I think VAR got both decisions correct, and was used correctly in Decision 1 (D1, the Lallana handball, where it reversed an obvious error) but I think VAR was wrongly used in D2.
Bear with me.
Once you ask it to rule on matters of millimetres and start drawing well meaning but ultimately arbitrary lines on where you think someone’s armpit or toe is then you have to accept what outcome it gives you. That’s what happened in D2, and it showed the Wolves player had started his run a few picoseconds early.

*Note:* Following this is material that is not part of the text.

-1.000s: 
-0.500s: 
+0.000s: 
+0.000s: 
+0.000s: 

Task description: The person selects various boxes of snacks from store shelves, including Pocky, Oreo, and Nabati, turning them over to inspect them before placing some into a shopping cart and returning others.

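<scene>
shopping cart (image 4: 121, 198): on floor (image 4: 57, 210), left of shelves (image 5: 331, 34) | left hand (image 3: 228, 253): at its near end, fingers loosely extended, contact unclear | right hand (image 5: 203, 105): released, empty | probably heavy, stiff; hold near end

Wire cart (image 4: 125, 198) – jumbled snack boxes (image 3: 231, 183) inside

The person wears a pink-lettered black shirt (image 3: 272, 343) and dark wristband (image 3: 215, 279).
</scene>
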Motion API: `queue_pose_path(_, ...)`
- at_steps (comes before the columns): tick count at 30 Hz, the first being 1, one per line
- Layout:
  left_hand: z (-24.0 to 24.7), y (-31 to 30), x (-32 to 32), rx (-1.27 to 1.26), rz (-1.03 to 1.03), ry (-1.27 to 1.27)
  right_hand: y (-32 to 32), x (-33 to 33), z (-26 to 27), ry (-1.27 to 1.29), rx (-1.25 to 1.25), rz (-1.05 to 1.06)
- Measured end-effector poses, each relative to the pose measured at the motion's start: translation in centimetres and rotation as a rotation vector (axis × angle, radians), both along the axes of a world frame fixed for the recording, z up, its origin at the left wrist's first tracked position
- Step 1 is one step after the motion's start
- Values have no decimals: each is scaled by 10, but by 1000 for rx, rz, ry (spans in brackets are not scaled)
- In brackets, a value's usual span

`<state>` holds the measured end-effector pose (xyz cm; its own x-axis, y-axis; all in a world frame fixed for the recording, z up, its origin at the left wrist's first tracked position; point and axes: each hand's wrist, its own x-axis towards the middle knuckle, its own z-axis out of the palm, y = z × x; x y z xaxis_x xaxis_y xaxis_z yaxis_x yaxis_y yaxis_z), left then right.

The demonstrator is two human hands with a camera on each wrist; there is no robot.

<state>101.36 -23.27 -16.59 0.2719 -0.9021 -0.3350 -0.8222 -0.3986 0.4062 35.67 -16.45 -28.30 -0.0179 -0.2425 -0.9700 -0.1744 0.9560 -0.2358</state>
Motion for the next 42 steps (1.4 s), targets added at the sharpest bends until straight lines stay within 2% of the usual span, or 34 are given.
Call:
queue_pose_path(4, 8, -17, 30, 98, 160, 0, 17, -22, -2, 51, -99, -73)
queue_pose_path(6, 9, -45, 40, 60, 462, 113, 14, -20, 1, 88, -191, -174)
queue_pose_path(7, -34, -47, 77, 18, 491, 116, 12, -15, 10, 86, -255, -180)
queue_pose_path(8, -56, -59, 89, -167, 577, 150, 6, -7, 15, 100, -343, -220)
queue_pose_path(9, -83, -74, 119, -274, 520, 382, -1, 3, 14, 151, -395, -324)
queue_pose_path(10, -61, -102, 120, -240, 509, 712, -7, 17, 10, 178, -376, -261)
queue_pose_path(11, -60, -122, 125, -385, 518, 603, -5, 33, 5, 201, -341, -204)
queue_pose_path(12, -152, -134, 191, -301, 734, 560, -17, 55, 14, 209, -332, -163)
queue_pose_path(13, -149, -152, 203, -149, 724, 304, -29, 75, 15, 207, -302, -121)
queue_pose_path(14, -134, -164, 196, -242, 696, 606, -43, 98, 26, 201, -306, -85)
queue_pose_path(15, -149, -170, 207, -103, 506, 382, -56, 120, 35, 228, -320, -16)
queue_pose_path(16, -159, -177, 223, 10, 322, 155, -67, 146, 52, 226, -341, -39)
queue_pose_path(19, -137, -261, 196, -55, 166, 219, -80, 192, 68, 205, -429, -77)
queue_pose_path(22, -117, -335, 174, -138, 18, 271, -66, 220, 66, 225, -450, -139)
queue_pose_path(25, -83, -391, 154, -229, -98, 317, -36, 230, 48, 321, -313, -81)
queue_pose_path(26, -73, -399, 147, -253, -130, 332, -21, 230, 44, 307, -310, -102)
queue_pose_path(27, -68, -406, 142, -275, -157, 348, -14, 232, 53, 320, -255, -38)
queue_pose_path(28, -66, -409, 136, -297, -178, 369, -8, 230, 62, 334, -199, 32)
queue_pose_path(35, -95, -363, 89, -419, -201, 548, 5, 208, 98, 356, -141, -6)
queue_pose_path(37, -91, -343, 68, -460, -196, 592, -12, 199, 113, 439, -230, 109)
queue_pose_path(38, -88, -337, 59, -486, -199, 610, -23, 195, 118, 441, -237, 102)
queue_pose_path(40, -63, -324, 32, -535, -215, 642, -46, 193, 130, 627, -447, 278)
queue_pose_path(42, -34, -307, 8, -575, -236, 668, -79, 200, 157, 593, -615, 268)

The issue is now we’ve got this concept of the irrefutable line and for all of Souness and the pundit’s twattering on, it doesn’t matter if you change the law to say where you draw the line (feet, armpit, anywhere) or whether you say any bodypart onside is now onside (= more goals), or any part offside = offside, you’ll still be arguing over a few mm on semi arbitrary lines. If you even say we’ll allow 50mm either way of where the line is, there would still be arguments where the line fell 51mm apart whether that 1mm was correct.
In the end we want clear and obvious errors overturned, so trust the on field officials. No-one there on the day thought it was offside, including the Assistant Referee. The footage clearly showed it was microscopically tight, too tight to call. So go with ‘umpires call’ and let the goal stand.
So as I say – used incorrectly but when used as it was, the ‘decision’ was correct.